**The problem**.
Return, exactly, the line that contains "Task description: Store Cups" together with all lines after it to the end of the entries, and no further lines.

[Saved data entries]

┏━━

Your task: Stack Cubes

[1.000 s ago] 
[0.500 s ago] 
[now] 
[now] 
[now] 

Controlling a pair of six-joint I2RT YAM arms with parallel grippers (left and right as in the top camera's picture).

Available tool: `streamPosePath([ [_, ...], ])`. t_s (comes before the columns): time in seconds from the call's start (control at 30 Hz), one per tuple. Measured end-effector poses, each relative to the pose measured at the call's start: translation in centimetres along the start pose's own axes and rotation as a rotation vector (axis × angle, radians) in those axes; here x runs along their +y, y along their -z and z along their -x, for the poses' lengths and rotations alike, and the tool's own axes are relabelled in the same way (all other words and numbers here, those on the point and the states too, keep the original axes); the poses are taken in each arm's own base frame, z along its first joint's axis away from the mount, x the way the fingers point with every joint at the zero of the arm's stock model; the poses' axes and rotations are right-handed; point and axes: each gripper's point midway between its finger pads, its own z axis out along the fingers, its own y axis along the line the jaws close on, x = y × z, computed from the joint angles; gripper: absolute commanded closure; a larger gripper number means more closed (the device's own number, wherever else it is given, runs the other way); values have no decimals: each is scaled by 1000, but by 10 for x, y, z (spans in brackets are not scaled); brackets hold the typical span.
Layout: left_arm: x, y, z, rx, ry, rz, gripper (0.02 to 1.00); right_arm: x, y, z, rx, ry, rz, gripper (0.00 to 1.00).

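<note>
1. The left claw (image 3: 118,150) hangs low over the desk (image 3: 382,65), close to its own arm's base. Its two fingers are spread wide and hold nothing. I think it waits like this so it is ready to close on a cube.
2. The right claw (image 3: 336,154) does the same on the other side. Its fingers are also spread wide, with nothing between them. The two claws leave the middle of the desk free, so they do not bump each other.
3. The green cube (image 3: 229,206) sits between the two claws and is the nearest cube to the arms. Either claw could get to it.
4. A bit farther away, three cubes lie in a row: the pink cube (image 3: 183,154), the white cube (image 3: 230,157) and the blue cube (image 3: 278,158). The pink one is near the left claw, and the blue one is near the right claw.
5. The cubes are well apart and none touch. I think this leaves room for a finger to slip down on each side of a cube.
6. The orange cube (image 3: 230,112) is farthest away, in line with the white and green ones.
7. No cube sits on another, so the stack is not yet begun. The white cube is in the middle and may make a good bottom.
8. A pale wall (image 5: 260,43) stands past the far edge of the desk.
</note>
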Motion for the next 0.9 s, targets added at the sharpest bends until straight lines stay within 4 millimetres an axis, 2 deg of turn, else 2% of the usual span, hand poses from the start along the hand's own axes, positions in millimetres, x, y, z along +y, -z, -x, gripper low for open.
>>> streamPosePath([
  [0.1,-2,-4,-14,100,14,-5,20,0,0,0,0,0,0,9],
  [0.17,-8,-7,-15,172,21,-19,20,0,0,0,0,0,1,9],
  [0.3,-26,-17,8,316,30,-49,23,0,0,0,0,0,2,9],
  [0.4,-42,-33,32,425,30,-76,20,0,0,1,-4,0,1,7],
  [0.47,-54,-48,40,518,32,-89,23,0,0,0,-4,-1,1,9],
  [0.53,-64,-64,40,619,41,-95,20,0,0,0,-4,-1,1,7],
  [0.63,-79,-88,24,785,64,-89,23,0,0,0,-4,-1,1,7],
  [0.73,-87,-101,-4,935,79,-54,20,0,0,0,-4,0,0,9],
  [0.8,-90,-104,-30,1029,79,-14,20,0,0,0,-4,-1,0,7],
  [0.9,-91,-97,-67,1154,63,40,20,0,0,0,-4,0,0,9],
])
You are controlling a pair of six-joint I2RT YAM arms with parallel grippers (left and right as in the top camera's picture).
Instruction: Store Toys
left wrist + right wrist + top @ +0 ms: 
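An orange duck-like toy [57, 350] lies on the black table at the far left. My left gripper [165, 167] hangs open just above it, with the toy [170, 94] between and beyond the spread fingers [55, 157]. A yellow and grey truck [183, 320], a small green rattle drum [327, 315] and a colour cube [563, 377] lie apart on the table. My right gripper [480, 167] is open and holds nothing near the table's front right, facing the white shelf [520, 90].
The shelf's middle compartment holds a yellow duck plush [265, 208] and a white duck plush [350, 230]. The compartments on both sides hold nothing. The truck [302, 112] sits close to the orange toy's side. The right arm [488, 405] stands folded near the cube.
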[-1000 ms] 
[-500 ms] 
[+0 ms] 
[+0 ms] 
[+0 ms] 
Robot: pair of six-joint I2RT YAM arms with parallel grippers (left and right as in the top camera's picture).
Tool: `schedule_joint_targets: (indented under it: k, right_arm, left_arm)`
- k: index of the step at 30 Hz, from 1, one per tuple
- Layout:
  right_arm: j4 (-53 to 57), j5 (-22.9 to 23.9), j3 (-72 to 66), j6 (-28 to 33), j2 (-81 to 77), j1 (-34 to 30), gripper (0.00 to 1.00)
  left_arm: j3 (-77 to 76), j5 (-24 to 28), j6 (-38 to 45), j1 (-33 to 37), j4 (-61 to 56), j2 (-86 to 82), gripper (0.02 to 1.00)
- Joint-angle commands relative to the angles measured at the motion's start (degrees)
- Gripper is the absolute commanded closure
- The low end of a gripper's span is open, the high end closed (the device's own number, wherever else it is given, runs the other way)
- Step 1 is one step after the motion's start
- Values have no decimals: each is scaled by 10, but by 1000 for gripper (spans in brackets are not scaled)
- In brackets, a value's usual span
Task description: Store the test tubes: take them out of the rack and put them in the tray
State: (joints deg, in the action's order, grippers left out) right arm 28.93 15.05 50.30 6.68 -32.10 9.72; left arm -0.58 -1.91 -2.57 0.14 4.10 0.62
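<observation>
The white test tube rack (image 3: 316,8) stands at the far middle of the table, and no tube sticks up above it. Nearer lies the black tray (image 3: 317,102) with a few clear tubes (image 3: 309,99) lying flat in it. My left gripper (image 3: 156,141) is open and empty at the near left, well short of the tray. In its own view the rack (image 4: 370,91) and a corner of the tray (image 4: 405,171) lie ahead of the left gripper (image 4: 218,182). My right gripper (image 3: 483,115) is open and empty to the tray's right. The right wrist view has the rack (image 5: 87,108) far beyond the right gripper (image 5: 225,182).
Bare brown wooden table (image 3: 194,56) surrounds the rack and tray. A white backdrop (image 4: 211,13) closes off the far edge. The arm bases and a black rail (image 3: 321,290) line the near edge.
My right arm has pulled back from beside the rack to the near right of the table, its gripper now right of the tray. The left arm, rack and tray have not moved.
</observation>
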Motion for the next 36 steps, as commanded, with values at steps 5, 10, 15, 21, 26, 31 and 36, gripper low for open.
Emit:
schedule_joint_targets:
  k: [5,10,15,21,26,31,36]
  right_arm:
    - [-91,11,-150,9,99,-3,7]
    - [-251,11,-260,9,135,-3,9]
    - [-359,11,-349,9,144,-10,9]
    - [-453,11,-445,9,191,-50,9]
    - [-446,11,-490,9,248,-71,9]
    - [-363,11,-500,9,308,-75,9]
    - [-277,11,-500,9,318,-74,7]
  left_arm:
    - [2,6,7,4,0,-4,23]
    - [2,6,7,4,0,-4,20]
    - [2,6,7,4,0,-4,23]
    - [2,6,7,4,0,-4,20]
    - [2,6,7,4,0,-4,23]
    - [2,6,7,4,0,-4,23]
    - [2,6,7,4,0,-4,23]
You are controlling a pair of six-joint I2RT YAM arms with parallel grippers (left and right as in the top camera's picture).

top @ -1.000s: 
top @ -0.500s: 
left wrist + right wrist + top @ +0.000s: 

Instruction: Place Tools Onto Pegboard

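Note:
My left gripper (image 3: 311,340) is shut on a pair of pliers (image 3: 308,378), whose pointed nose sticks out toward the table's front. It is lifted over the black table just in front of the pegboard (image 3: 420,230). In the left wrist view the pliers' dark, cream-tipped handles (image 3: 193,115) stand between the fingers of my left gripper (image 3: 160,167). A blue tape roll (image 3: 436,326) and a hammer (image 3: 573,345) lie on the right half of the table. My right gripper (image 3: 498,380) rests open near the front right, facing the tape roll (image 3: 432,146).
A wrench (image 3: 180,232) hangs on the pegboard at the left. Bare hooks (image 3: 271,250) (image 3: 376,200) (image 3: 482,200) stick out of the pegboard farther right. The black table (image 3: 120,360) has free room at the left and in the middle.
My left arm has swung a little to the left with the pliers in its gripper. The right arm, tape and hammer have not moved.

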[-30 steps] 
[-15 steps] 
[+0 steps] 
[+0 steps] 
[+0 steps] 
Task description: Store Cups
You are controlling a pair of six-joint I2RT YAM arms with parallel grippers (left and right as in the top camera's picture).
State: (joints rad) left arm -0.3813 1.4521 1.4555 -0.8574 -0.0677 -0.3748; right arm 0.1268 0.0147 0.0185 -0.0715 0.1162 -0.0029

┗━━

**Exercise result**.
Task description: Store Cups
You are controlling a pair of six-joint I2RT YAM arms with parallel grippers (left and right as in the top camera's picture).
State: (joints rad) left arm -0.3813 1.4521 1.4555 -0.8574 -0.0677 -0.3748; right arm 0.1268 0.0147 0.0185 -0.0715 0.1162 -0.0029

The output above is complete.